Open hpasumarthi opened 1 year ago
Came up with small script which can be used to convert distcp into aws cli
if [ -f "$1" ]; then
echo "##Working on file : $1"
else
echo "##File in the path $1 does not exist."
exit
fi
echo "##Run set/export AWS_DEFAULT_PROFILE=sso.dev before running commands below"
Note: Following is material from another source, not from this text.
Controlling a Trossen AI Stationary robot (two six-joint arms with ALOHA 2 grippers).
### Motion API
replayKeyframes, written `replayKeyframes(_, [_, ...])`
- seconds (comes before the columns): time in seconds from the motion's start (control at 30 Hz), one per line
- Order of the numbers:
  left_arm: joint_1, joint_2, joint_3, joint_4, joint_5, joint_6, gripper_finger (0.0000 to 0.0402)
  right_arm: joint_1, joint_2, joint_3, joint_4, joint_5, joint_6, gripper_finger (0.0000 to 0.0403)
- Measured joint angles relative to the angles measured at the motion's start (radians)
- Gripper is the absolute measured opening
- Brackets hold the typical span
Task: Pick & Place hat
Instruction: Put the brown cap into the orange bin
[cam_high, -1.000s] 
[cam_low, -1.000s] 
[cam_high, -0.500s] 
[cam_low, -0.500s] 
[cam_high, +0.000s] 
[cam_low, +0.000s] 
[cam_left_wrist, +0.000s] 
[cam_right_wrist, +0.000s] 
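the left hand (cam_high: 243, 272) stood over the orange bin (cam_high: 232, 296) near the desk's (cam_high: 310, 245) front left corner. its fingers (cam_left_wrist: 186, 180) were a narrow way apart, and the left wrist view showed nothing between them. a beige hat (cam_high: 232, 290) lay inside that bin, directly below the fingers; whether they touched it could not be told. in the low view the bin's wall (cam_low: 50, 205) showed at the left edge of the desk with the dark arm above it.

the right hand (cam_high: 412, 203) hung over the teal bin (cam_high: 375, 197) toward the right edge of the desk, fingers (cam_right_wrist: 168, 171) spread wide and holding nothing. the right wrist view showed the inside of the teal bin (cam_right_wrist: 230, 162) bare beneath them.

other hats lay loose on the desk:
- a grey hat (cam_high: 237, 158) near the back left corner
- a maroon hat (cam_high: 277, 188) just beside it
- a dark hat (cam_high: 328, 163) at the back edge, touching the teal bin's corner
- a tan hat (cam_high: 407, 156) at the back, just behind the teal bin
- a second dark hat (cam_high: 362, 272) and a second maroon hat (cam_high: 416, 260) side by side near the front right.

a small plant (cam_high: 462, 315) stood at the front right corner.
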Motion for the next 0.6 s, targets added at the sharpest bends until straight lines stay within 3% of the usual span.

grep 's3a://' $1 |sed 's/s3a:/s3:/g'| while read line
do
location_right=`echo $line |cut -d '|' -f3| xargs`
echo $line|cut -d '|' -f4|sed 's/<br>/\n/g' | while read location_left
do
tbl_name="${location_left##*/}"
if [[ "$location_left" =~ .*"s3://".* ]]; then
echo "aws s3 sync $location_left $location_right/$tbl_name"
fi
done
done
Running the script will print distcp locations as aws commands
% sh distcp_awscli.sh testdev_airlines_RIGHT_distcp_workbook.md
##Working on file : testdev_airlines_RIGHT_distcp_workbook.md
##Run set/export AWS_DEFAULT_PROFILE=sso.dev before running commands below
aws s3 sync s3://ps-uat2/testdev-iceberg/airlines-iceberg/flights s3://ps-uat22/testdev-iceberg/airlines-iceberg/flights
aws s3 sync s3://ps-uat2/testdev-iceberg/airlines-iceberg/flights_iceberg s3://ps-uat22/testdev-iceberg/airlines-iceberg/flights_iceberg
aws s3 sync s3://ps-uat2/testdev-iceberg/airlines-iceberg/planes s3://ps-uat22/testdev-iceberg/airlines-iceberg/planes
Hello Team, In CDW Public cloud on AWS data is on S3 buckets. Copying data via hadoop cli or distcp is not possible for PC environments because we do not have hadoop clusters. Can we enhance hms-mirror to use aws cli commands to copy data between left and right table locations i.e S3 buckets.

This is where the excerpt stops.